> YOUR OBJECTIVE: Copy the lines below exactly. Start at the first and finish with the line containing "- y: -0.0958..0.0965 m".
Top of INPUT DATA
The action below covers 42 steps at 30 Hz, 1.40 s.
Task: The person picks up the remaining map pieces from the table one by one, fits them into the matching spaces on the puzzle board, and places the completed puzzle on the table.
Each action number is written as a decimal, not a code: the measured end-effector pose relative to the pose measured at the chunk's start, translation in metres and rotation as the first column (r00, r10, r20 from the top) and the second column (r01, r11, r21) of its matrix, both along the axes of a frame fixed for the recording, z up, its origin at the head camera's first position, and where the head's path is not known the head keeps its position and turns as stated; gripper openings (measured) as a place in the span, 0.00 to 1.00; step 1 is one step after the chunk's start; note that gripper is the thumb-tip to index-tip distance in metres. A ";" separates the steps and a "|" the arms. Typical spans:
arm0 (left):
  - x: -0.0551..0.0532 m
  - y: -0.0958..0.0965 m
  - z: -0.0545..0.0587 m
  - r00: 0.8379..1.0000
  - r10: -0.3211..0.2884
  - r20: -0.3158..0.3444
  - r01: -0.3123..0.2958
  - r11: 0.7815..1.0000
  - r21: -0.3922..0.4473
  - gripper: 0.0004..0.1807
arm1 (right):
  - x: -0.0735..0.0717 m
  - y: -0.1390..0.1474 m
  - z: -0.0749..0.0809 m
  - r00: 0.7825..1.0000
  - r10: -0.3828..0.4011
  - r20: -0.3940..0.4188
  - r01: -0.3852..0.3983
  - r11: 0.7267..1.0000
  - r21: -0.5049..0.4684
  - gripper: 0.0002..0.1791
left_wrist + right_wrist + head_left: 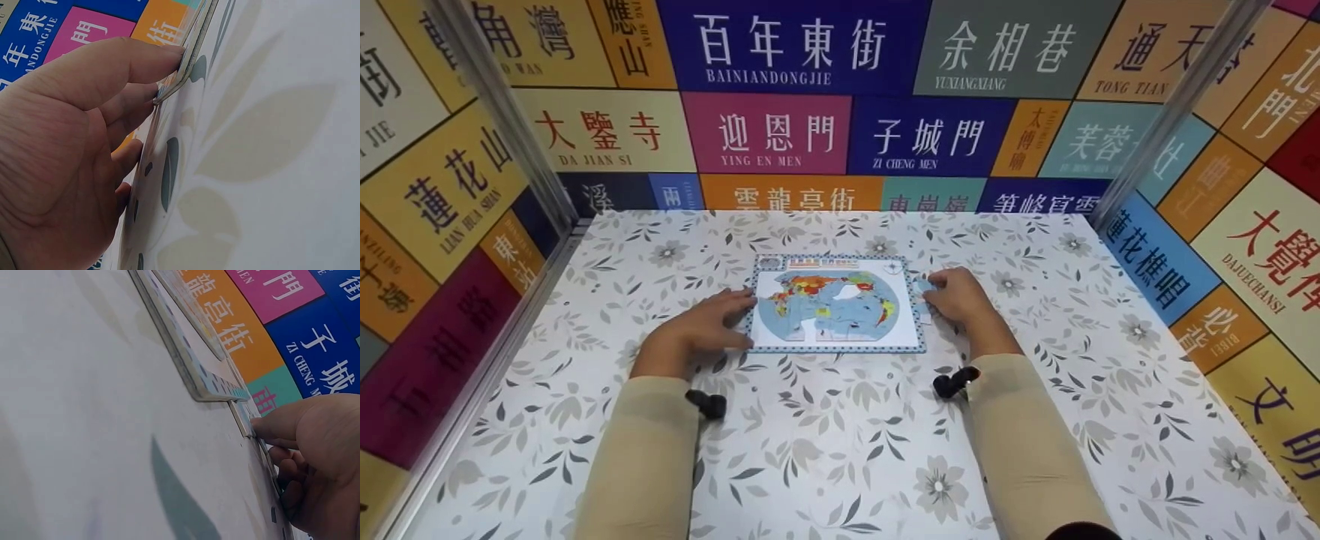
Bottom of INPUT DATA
> EXERCISE ANSWER:
The action below covers 42 steps at 30 Hz, 1.40 s.
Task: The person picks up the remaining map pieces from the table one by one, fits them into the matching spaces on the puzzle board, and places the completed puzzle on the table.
Each action number is written as a decimal, not a code: the measured end-effector pose relative to the pose measured at the chunk's start, translation in metres and rotation as the first column (r00, r10, r20 from the top) and the second column (r01, r11, r21) of its matrix, both along the axes of a frame fixed for the recording, z up, its origin at the head camera's first position, and where the head's path is not known the head keeps its position and turns as stated; gripper openings (measured) as a place in the span, 0.00 to 1.00; step 1 is one step after the chunk's start; note that gripper is the thumb-tip to index-tip distance in metres. A ";" separates the steps and a "|" the arms. Typical spans:
arm0 (left):
  - x: -0.0551..0.0532 m
  - y: -0.0958..0.0965 m

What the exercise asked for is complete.